• [The problem] Copy the material below verbatim from the line with "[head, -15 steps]" to the line with "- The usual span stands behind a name", both lines included, omitting pictures and every line outside that range.

=== Section Start ===

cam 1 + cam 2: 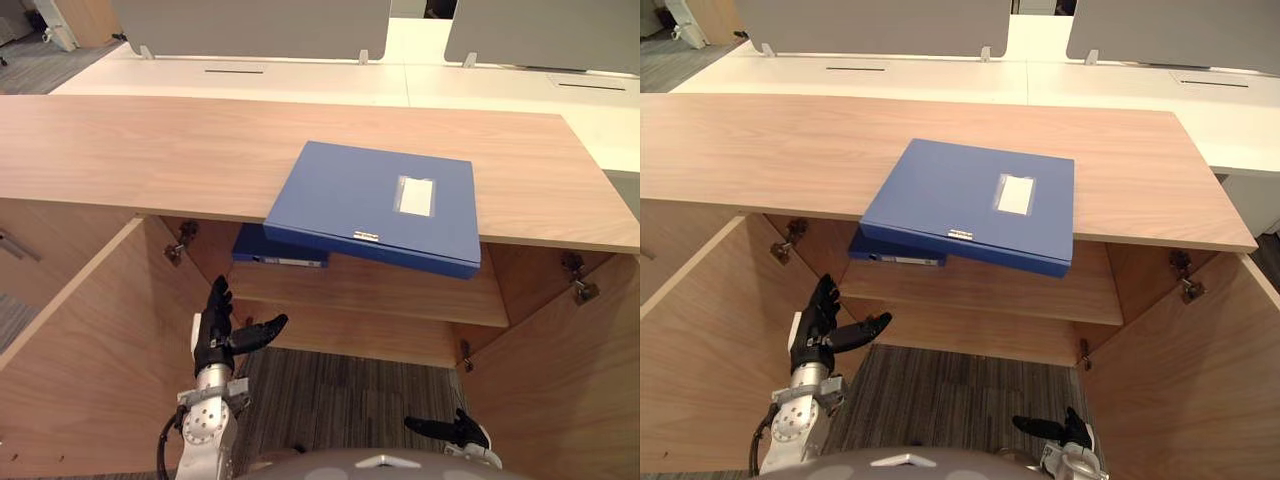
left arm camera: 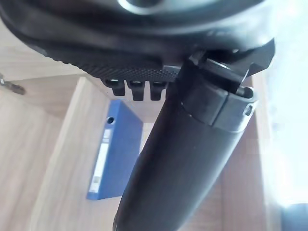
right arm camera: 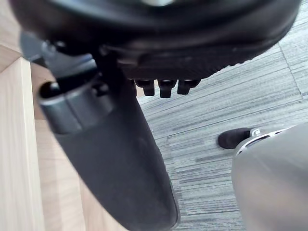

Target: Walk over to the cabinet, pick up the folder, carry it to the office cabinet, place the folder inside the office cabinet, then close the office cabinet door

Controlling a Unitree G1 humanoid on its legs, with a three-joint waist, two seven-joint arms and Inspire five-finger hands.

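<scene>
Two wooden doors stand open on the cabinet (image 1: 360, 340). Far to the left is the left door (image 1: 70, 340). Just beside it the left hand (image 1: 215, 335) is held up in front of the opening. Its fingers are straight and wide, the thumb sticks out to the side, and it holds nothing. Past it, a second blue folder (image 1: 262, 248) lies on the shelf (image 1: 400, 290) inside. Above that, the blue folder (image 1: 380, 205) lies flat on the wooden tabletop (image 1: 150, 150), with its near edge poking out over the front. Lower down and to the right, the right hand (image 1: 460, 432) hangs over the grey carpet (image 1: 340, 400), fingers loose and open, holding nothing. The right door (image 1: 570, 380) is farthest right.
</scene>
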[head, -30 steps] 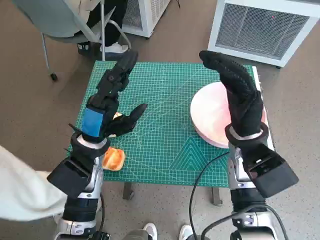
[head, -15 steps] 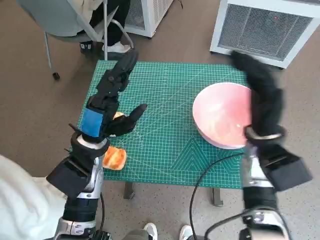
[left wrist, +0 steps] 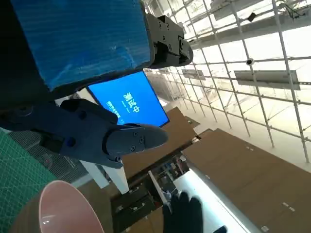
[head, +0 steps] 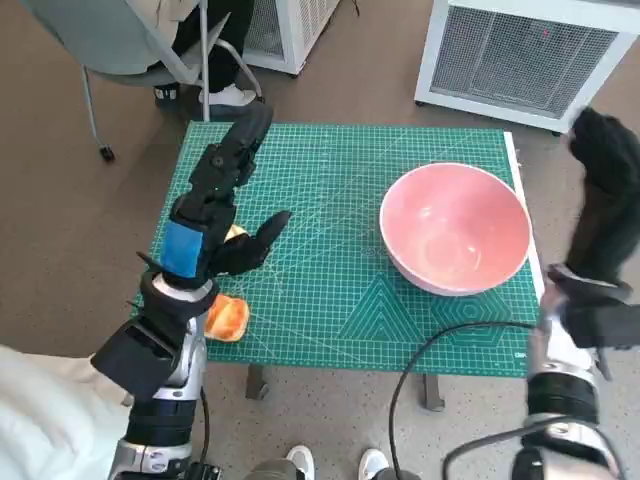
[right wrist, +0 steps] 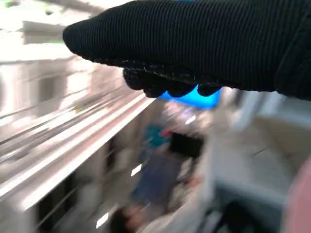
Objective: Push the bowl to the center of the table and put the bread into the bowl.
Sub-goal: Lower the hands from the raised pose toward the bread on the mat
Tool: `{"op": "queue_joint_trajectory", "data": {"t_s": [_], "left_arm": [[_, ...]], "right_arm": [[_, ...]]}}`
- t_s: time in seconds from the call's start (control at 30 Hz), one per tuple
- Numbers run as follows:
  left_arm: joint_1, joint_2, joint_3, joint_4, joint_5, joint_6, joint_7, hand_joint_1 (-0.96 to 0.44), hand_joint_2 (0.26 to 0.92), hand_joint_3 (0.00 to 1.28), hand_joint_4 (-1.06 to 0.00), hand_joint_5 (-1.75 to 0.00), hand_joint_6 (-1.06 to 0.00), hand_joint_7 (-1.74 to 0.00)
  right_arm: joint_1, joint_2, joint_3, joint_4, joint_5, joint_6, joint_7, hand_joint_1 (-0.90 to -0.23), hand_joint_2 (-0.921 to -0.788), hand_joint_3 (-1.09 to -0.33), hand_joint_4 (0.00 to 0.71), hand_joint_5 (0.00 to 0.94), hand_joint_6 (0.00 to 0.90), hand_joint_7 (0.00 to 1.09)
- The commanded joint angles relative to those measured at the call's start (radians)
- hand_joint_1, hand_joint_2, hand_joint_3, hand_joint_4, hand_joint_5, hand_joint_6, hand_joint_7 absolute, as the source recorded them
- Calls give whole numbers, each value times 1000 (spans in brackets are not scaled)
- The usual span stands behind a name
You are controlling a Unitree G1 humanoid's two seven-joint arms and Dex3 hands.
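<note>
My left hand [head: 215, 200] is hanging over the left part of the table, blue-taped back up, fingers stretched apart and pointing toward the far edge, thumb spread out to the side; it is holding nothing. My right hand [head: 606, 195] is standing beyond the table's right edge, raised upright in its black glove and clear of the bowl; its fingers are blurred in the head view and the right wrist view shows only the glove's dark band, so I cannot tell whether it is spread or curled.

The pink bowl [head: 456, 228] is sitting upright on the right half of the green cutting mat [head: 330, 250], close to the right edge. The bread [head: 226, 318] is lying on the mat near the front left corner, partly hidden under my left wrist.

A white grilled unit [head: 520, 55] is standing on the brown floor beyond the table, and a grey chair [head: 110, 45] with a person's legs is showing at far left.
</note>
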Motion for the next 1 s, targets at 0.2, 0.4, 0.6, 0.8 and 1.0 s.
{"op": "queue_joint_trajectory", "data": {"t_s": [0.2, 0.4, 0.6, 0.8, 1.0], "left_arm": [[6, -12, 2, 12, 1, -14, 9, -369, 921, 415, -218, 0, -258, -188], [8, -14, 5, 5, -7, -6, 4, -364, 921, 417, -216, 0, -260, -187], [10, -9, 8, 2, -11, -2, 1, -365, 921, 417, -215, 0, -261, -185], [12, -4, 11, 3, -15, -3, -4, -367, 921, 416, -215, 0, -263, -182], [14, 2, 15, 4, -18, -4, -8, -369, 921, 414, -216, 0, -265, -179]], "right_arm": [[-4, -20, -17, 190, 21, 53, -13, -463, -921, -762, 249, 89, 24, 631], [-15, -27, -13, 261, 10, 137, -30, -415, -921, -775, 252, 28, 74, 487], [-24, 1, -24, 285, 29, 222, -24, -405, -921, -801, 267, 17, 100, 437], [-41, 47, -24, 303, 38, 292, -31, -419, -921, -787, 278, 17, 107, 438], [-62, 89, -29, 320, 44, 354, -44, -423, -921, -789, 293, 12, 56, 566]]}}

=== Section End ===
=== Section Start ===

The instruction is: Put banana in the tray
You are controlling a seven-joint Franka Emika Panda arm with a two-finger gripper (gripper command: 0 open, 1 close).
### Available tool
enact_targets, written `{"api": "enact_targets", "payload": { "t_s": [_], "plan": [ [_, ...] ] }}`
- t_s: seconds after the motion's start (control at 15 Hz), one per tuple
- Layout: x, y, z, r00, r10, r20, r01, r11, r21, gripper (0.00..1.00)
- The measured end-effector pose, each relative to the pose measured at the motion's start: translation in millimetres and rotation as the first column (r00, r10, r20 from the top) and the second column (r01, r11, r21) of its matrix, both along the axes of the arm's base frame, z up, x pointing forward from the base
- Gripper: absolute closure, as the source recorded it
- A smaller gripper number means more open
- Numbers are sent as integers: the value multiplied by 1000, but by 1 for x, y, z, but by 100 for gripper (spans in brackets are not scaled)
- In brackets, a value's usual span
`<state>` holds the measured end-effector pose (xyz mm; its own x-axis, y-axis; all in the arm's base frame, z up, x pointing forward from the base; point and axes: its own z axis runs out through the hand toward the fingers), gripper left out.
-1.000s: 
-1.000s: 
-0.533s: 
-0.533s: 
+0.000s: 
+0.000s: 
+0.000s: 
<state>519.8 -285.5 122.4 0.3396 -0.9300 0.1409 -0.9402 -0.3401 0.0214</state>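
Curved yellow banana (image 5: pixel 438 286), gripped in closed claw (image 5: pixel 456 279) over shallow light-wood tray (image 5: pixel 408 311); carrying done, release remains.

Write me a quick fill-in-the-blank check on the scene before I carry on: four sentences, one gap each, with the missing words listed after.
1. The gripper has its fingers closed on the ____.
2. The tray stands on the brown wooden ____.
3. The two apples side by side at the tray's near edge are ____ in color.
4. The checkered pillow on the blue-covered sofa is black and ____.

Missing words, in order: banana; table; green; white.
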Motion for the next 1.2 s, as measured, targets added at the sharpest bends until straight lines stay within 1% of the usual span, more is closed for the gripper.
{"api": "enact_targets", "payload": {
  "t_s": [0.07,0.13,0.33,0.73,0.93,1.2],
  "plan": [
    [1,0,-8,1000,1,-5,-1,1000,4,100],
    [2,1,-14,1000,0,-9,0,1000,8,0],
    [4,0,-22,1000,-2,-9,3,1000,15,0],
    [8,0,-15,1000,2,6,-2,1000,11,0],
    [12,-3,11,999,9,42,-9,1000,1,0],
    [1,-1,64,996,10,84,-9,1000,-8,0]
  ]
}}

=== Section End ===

• [Your solution]
[head, -15 steps] 
[left wrist, +0 steps] 
[head, +0 steps] 
[right wrist, +0 steps] 
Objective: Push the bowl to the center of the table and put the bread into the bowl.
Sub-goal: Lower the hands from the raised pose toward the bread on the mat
Tool: `{"op": "queue_joint_trajectory", "data": {"t_s": [_], "left_arm": [[_, ...]], "right_arm": [[_, ...]]}}`
- t_s: time in seconds from the call's start (control at 30 Hz), one per tuple
- Numbers run as follows:
  left_arm: joint_1, joint_2, joint_3, joint_4, joint_5, joint_6, joint_7, hand_joint_1 (-0.96 to 0.44), hand_joint_2 (0.26 to 0.92), hand_joint_3 (0.00 to 1.28), hand_joint_4 (-1.06 to 0.00), hand_joint_5 (-1.75 to 0.00), hand_joint_6 (-1.06 to 0.00), hand_joint_7 (-1.74 to 0.00)
  right_arm: joint_1, joint_2, joint_3, joint_4, joint_5, joint_6, joint_7, hand_joint_1 (-0.90 to -0.23), hand_joint_2 (-0.921 to -0.788), hand_joint_3 (-1.09 to -0.33), hand_joint_4 (0.00 to 0.71), hand_joint_5 (0.00 to 0.94), hand_joint_6 (0.00 to 0.90), hand_joint_7 (0.00 to 1.09)
- The commanded joint angles relative to those measured at the call's start (radians)
- hand_joint_1, hand_joint_2, hand_joint_3, hand_joint_4, hand_joint_5, hand_joint_6, hand_joint_7 absolute, as the source recorded them
- Calls give whole numbers, each value times 1000 (spans in brackets are not scaled)
- The usual span stands behind a name

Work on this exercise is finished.